Assignment
Nothing should appear in the answer except the lines below from the line containing "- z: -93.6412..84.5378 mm" through the line containing "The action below", copied exactly, with pictures left out.
Segment Start: Material shown
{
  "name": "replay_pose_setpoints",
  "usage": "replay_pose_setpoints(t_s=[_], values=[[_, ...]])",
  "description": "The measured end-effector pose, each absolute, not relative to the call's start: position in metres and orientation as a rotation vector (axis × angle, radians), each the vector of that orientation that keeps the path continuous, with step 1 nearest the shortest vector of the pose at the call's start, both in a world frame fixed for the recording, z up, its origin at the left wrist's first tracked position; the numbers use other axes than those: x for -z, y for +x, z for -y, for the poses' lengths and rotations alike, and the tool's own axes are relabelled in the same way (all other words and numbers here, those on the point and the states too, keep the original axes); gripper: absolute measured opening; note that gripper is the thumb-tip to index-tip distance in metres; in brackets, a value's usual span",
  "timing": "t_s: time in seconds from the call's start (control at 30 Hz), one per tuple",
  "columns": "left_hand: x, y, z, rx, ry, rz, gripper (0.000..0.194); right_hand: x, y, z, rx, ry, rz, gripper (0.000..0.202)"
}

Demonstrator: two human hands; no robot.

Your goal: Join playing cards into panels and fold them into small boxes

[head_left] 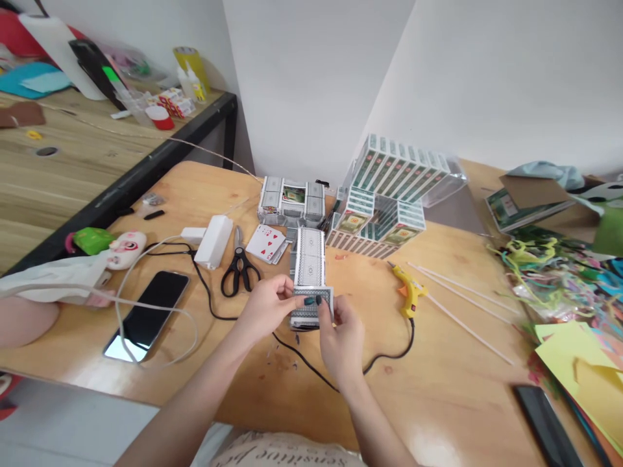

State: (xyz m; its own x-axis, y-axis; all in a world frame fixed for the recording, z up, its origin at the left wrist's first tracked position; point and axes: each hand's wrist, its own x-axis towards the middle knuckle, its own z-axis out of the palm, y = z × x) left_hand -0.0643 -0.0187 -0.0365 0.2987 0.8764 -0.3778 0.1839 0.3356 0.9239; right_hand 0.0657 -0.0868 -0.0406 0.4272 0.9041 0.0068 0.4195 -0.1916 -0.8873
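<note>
My left hand [271, 303] and my right hand [343, 334] close on a grey-backed playing card [311, 299] from its two sides, thumbs flat on its face. The card lies across the near end of a long block covered in playing cards [310, 254]. Whether it is stuck there I cannot tell. Just beyond stands another card-covered piece [292, 200] with a gap in its middle. Left of the block is a small pile of face-up playing cards [266, 244]. Black-handled scissors [239, 267] lie near my left hand.
A yellow glue gun [409, 290] lies to the right, its cord running near my hands, with white glue sticks [467, 324] beside it. Stacked card boxes [384, 194] stand at the back. On the left are a phone [148, 314] and a white power adapter [214, 241] with cables.
</note>
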Motion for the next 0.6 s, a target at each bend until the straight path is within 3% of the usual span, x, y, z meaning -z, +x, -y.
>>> replay_pose_setpoints(t_s=[0.6], values=[[0.054,-0.045,0.026,-0.916,1.182,-1.331,0.031,0.041,0.07,0.086,-0.658,-1.803,1.179,0.031]])
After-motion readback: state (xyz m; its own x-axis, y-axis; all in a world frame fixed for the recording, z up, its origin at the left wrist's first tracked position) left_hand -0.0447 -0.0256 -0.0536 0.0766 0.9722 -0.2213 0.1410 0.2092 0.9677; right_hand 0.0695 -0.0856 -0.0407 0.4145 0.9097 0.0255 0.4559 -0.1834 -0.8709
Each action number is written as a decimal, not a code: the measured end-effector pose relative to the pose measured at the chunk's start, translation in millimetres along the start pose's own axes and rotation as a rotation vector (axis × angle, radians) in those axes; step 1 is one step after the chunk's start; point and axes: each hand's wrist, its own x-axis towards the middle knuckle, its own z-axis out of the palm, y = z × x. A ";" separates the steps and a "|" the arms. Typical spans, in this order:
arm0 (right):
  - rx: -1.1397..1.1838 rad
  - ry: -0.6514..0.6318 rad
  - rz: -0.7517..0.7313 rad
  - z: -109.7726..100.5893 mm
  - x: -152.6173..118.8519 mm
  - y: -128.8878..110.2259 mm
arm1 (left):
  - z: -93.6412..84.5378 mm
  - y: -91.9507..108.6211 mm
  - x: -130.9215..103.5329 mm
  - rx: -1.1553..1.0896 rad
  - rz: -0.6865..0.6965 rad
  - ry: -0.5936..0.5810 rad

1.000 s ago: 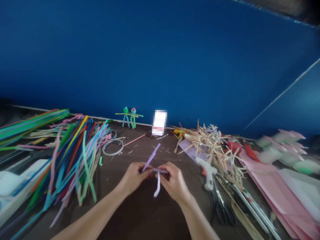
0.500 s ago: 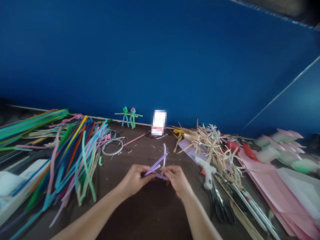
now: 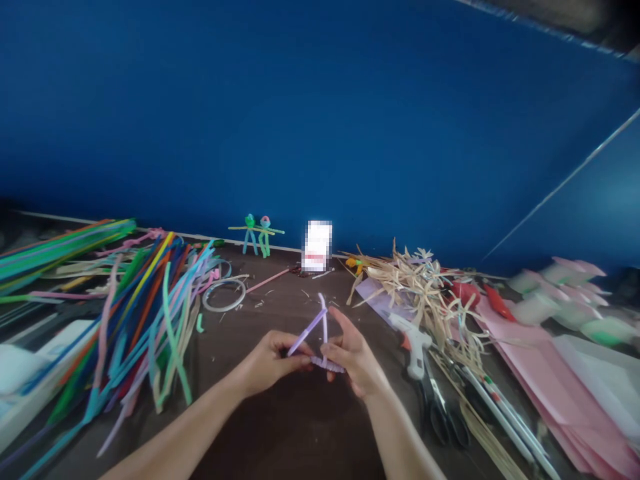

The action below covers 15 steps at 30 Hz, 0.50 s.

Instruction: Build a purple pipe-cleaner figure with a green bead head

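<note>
Between my two hands is a small piece made of purple pipe cleaners [image 3: 327,364], with a wound lower part and loose ends standing up from it. My left hand [image 3: 273,360] pinches its left side between thumb and fingers; one purple strand slants up and right from there. Thumb and lower fingers of my right hand [image 3: 353,357] grip the right side near a pale lilac upright strand [image 3: 324,327]. The right index finger is raised and stretched toward the spot where the strands cross.
Pipe cleaners [image 3: 145,300] of many colours lie left, near a white ring [image 3: 225,295]. Two pipe-cleaner figures [image 3: 257,233] and a blurred bright screen [image 3: 317,245] stand at the back. A glue gun [image 3: 415,347], scissors [image 3: 443,413], dried strips [image 3: 405,273] and pink sheets [image 3: 545,380] lie right.
My right index finger has lifted and straightened toward the strands. The upright strand has tilted left, and the strands at my left hand have come closer together.
</note>
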 end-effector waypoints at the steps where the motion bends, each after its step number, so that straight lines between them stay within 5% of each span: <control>1: -0.030 0.011 -0.051 0.5 -0.3 0.1 | 0.1 0.5 -0.2 0.000 0.005 0.000; 5: -0.295 0.105 -0.272 1.4 -0.8 3.2 | 0.7 0.0 0.0 0.005 -0.033 0.048; 15: -0.713 0.038 -0.372 1.1 -6.5 -6.9 | 0.6 -10.0 5.0 -0.107 -0.085 0.103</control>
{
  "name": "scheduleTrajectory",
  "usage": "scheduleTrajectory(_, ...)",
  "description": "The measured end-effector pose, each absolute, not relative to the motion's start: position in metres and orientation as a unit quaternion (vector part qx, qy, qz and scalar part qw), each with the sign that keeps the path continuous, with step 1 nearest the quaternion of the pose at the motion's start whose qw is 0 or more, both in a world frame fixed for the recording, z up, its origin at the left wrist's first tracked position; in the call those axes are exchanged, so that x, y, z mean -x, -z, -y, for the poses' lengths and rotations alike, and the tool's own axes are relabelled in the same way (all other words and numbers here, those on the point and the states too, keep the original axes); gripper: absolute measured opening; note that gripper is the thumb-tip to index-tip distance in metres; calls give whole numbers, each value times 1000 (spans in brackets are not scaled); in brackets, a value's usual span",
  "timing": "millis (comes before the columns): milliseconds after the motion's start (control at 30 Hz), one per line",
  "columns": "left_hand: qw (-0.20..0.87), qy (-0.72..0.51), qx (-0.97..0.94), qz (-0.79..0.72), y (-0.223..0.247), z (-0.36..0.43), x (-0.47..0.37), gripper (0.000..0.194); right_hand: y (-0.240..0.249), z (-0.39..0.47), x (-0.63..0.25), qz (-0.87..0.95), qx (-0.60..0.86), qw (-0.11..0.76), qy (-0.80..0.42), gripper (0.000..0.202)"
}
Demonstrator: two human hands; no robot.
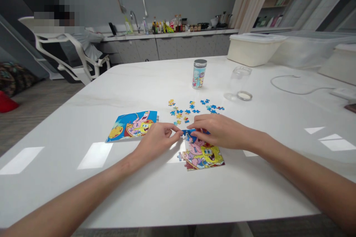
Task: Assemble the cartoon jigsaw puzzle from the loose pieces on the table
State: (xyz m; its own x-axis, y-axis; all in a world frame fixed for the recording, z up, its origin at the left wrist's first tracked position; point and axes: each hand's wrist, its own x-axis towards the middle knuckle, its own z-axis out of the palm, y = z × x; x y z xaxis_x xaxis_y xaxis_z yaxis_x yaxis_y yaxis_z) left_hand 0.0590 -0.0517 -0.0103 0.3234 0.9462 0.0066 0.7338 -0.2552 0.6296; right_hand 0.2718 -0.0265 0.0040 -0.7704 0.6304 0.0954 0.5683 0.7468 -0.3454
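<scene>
A partly joined cartoon puzzle (211, 154) lies on the white table, showing pink and yellow figures. My left hand (161, 137) pinches a small blue puzzle piece (184, 132) at the puzzle's upper left corner. My right hand (219, 129) rests over the puzzle's top edge, fingers bent and partly apart, pressing down on it; its palm hides part of the picture. Several loose pieces (187, 112) are scattered just beyond both hands. To the left of my left hand lies a reference picture card (133, 126) with the same figures.
A lidded cartoon tin (198, 74) stands beyond the pieces. Right of it are a clear jar (241, 77) and a round lid (244, 96). A cable (289, 90) and storage boxes (253, 49) are at the right. A person sits on a chair (80, 52) at the far left.
</scene>
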Motion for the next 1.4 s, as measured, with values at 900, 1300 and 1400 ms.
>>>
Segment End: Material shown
Response to this task
  - z: -93.6412..84.5378 mm
  - y: -91.9507..108.6211 mm
  - x: -130.9215..103.5329 mm
  - rx: -1.1553..1.0896 rad
  - rz: -0.6865..0.6965 rad
  - ry: -0.5936..0.5810 rad

1.000 s ago: 
0.500 s ago: 
now: 

The action below covers 15 steps at 30 Hz, 0.50 s.

This finishes the answer to the exercise.